James Blake - Overgrown
James Blake - Overgrown © Radio France

On a identifié James Blake comme l’un des héros de la dernière révolution musicale anglaise en date : le dubstep. Mais au jeu des étiquettes de saison, il subsiste avant tout quelque chose d’unique : un univers, une voix et une maîtrise exceptionnelle du son. Plutôt que de donner un genre à la musique de James Blake, laissons-nous embarquer dans son monde.

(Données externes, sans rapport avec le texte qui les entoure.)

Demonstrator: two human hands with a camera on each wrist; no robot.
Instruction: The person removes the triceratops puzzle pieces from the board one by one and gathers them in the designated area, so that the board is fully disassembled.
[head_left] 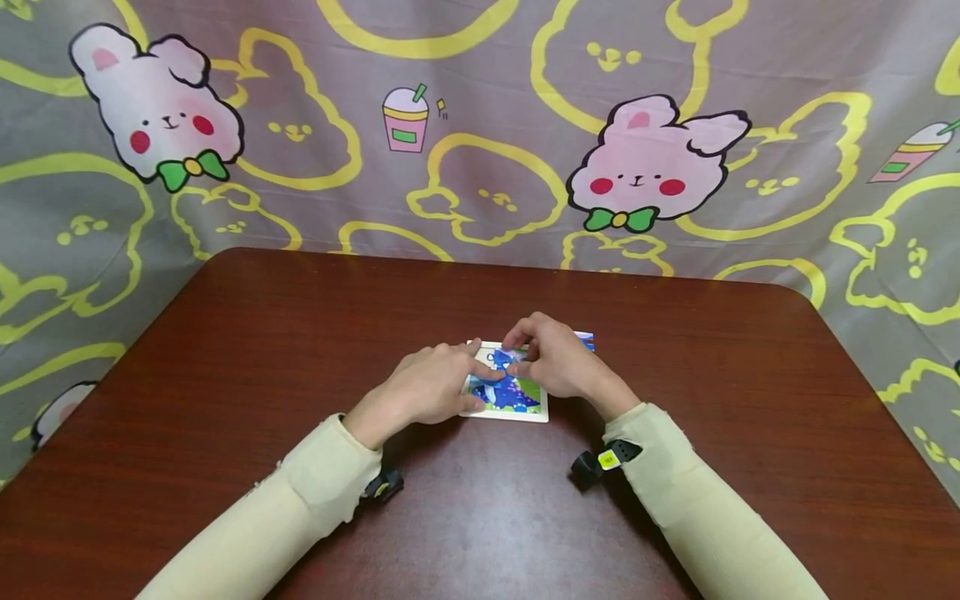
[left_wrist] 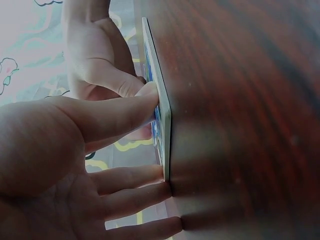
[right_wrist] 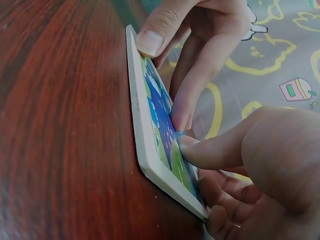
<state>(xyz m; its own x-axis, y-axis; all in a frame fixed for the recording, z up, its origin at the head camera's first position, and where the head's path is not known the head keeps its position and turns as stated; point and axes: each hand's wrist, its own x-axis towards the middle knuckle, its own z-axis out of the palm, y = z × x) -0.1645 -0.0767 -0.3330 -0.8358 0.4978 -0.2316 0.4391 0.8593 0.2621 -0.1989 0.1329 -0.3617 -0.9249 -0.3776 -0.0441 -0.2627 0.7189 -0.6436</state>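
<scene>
A flat puzzle board (head_left: 534, 417) with a white frame and a blue cartoon picture lies on the table. My left hand (head_left: 427, 383) rests over its left side, thumb on the near part and forefinger extended onto the picture. In the right wrist view, the left thumb (right_wrist: 151, 41) touches a corner of the board (right_wrist: 150, 160). My right hand (head_left: 558, 358) bends over the far right part, thumb and forefinger around a blue piece (head_left: 504, 357). The right thumb (right_wrist: 192, 150) meets the picture beside the left forefinger; that hand's other fingers curl by the board's edge.
Another printed piece (head_left: 585, 340) lies just behind the right hand, partly covered by it. The brown wooden table (head_left: 225, 417) extends around the board, with a patterned cloth (head_left: 495, 108) hanging behind it. Both wrists wear black camera straps.
</scene>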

Un monde de mutant pour celui qui se destinait à la musique classique et qui a soudainement lâché ses partitions pour entamer un dialogue fusionnel avec son piano et ses ordinateurs.

Extrait de « DLM »

James Blake remercie presque tous les jours son père, chanteur et guitariste avec lequel il chante dès l’âge de 5 ans la musique de l’âme de Otis Redding. Cela s’appelle un joli conditionnement, qui deviendra pour lui une obsession. La voix humaine doit révéler à travers son mystère une connexion avec la part la plus intime de soi. James Blake est saisi par le sentiment amoureux et c’est dans ce transport qu’il cherche les clés d’une forme de recueillement spirituel

Extrait de « To The Last »

James Blake, c’est un enfant de Satie et de la techno au sens large qui veut changer les règles imposées par la technologie. Mettre les machines au pas, redéfinir à l’ère d’Internet qui fit sa réputation le temps de la plénitude, s’astreindre au régime de la lenteur. Se couper de l’urgence du monde tout en voyageant pour écrire et composer. Faire du trajet ou de la distance un mouvement d’inspiration.

Extrait de « Overgrown »

C’est ainsi que James Blake a composé le titre « Retrograde » à la suite d’une conversation téléphonique avec sa copine qui réside à Los Angeles. Marqué par le contraste entre la distance et le côté intime de cette relation, il décide de retranscrire ses émotions en musique. Le résultat est saisissant.

Extrait de « Retrograde »

L’album s’appelle « Overgrown », que l’on peut traduire par envahi ou submergé. James Blake a trouvé le mot juste pour exprimer le sentiment qui découle de sa musique.